The data below should be duplicated in full, unchanged.
_ _ _ _ _ _ _
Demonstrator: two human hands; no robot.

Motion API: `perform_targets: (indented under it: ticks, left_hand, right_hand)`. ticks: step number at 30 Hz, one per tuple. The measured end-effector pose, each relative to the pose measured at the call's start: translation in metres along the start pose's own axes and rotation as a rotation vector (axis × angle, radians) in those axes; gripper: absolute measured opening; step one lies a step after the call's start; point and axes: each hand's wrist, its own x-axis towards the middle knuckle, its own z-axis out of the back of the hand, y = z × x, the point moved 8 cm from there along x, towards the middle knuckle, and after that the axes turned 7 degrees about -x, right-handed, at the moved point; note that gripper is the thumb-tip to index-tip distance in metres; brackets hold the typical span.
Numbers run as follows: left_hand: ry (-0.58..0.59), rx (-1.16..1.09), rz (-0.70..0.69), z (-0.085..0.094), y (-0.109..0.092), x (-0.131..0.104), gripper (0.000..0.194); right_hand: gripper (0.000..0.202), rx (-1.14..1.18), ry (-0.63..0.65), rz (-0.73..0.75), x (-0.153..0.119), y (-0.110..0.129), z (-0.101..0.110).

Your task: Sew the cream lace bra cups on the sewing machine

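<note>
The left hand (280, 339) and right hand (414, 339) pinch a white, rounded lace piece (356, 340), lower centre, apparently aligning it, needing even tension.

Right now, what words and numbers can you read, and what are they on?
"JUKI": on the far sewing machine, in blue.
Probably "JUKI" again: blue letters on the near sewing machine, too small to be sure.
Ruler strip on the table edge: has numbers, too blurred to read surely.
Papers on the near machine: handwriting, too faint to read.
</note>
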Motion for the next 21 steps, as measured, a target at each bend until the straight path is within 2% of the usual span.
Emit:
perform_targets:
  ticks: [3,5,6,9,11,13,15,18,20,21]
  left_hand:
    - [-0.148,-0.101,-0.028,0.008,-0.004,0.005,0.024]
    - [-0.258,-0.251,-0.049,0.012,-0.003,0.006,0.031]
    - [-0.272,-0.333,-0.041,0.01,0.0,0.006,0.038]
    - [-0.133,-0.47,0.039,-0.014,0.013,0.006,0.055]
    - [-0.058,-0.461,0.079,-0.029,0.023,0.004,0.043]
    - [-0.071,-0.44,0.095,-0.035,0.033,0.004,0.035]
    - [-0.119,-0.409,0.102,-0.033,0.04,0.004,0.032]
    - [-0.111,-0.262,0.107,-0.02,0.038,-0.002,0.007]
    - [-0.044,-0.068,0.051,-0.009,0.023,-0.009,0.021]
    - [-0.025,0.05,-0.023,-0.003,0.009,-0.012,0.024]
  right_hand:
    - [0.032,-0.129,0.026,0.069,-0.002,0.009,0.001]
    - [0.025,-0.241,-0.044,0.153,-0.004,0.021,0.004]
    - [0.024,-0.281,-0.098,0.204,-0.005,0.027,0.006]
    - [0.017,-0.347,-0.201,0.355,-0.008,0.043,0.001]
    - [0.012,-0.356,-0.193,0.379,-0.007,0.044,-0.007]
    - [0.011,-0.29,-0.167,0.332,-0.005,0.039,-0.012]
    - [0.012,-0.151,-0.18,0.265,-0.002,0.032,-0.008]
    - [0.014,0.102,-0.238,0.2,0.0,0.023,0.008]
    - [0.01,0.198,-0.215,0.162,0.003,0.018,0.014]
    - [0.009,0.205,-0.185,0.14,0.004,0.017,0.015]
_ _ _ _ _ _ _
● WRITTEN RESPONSE:
Demonstrator: two human hands; no robot.

Motion API: `perform_targets: (indented under it: ticks, left_hand, right_hand)`. ticks: step number at 30 Hz, one per tuple. The measured end-effector pose, each relative to the pose measured at the call's start: translation in metres along the start pose's own axes and rotation as a rotation vector (axis × angle, radians) in those axes; gripper: absolute measured opening; step one lies a step after the call's start; point and axes: each hand's wrist, its own x-axis towards the middle knuckle, its own z-axis out of the back of the hand, y = z × x, the point moved 8 cm from there along x, towards the middle knuckle, and after that the axes turned 7 degrees about -x, right-handed, at the moved point; note that gripper is the thumb-tip to index-tip distance in metres; brackets hold the typical span.
Numbers run as follows: left_hand: ry (-0.58..0.59), rx (-1.16..1.09), rz (-0.70..0.69), z (-0.085..0.094), y (-0.109..0.092), x (-0.131..0.104), gripper (0.000..0.194); right_hand: gripper (0.000..0.202), rx (-1.14..1.18), ry (-0.63..0.65), rz (-0.73..0.75), x (-0.153..0.119), y (-0.110..0.129), z (-0.101..0.110).

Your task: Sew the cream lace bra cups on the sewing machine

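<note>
The left hand (280, 339) and right hand (414, 339) pinch a white, rounded lace piece (356, 340), lower centre, apparently aligning it, needing even tension.

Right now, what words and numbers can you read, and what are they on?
"JUKI": on the far sewing machine, in blue.
Probably "JUKI" again: blue letters on the near sewing machine, too small to be sure.
Ruler strip on the table edge: has numbers, too blurred to read surely.
Papers on the near machine: handwriting, too faint to read.
</note>
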Motion for the next 21 steps, as measured, a target at each bend until the straight path is within 2% of the usual span.
Emit:
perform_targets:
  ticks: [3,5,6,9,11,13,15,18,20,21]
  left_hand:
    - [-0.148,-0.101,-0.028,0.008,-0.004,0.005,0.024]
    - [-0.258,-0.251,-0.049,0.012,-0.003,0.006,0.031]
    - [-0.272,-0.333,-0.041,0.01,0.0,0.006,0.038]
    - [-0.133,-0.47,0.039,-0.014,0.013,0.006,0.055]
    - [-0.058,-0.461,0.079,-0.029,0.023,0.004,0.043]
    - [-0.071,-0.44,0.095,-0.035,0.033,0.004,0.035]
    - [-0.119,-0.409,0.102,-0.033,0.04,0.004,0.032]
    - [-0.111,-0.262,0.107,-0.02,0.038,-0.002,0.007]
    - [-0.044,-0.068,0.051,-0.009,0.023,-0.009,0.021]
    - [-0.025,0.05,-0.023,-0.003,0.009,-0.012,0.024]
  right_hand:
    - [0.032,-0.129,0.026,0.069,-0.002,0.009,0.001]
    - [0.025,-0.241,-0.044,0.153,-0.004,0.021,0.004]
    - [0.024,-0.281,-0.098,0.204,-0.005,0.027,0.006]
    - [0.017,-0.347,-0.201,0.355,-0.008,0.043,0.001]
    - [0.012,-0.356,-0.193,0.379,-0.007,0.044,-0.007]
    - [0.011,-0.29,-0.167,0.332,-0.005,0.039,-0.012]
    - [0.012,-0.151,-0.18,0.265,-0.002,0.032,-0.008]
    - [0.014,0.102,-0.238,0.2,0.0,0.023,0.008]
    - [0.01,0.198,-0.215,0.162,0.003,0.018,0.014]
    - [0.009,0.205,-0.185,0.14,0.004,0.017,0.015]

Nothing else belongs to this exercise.